When You’re Indifferent About Your Second Choice, Only Vote for Them If It’ll Make a Difference
When you have a third party candidate that you like, to vote for someone you are indifferent about would reduce your enthusiasm for voting from an “I love it!” to a “Meh.” If your second choice were to win you’d be at “Vote!” But, if your second choice lost, you’d be at “Maybe, if you don’t have anything better to do.” And, if you thought that second choice would lose, that “anything better to do” would be to vote for your first preference: third party.
Thus, you should only vote for a candidate you are indifferent about when your vote can make a difference (“It’ll create value!”). Otherwise, stick with your third party.
Consider Voting for Your Second Choice, If You Actually Like Them
If you actually like your second (major party) choice, you would still be in the “I love it!” category. In this case, you should consider voting for your secondary candidate because you’d still be in either “Vote! Win-win!” (better than a vote for your third party candidate) or “Vote!” (which is the same outcome your third-party candidate would receive).
However, even if you like your second choice, if you are highly devoted to your first choice, then it still might be more valuable for you to vote third party, especially if you don’t believe your vote for either candidate will actually matter (see, “Vote for Your Candidate, If You Dislike Every Other Option,” above).
The Example of Ralph Nader, 2000
In the 2000 election, George W. Bush, the Republican candidate, won a very close race against Al Gore, the Democratic candidate. Running for the Green Party was Ralph Nader, a candidate that got stuck with the title of spoiler after the dust had settled (and lawsuits concluded). The primary reason? The common assumption was that more of his voters would have voted for Al Gore than George W. Bush, a difference that would have pushed Al Gore into the lead and taken the win. (For more on Nader’s impact on the 2000 election, the Wikipedia article “Ralph Nader presidential campaign, 2000: The ‘spoiler’ controversy” is a good starting point.)
The example of Ralph Nader highlights the singular question you must answer when considering a third party vote: will voting third party create the most value for you?
Who Should Have Voted for Nader?
I think there were two types of Nader voters: those that were solid voters (three “Vote!”) and those that were soft voters (three “Maybe…”).

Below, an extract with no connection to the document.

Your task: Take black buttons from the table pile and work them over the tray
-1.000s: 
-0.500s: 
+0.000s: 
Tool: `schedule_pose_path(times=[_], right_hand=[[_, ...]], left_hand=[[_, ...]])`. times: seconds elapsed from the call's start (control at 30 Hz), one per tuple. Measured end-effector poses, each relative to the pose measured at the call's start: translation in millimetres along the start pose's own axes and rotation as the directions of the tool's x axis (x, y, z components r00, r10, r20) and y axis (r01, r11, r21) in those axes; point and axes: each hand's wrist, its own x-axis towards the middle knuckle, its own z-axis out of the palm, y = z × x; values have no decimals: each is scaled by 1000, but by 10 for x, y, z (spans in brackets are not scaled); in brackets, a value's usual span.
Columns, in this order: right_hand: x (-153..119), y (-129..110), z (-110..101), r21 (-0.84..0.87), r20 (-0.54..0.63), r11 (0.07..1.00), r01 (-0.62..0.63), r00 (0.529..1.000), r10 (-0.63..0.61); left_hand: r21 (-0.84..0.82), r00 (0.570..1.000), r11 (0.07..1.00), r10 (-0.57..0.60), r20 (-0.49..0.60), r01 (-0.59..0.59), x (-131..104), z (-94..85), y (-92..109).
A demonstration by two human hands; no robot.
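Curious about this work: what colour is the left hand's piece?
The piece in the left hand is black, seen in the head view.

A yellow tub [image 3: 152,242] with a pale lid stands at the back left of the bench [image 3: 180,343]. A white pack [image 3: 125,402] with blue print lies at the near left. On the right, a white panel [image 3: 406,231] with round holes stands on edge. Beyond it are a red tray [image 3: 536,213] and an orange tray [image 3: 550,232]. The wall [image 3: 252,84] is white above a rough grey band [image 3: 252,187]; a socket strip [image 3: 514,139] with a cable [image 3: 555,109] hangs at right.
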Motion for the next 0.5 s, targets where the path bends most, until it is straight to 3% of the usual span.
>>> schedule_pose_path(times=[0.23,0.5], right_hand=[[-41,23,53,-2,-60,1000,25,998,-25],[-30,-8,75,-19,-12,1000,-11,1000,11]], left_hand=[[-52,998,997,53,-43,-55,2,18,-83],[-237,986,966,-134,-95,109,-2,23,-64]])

There were also Nader supporters that didn’t vote for him (such as soft voters that instead voted for a major party candidate; see below for reasons why that might happen) or just didn’t vote (note: on its own, a vote for Nader was not worse than not having voted at all, but that is where the term “spoiler” comes into play; see, “Was Ralph Nader a Spoiler?” below).
Based on the criteria above for “Should You Vote Third Party?” the only time it would have made sense for a Nader voter to vote for a major party candidate would have been if they were either indifferent towards Gore/Bush and thought voting for them would make a difference, or if they liked Gore/Bush and were happy voting major party. In these two cases, voting for a major party would have been a good vote. Otherwise, voting for Nader was a good vote. However, a good vote is not necessarily the right vote.
Only Nader’s “I love it!” voters that disliked both Gore and Bush would have been guaranteed to have cast both a good and right vote, regardless of the election’s outcome. Everyone else’s vote was either right or wrong depending upon the election’s outcome.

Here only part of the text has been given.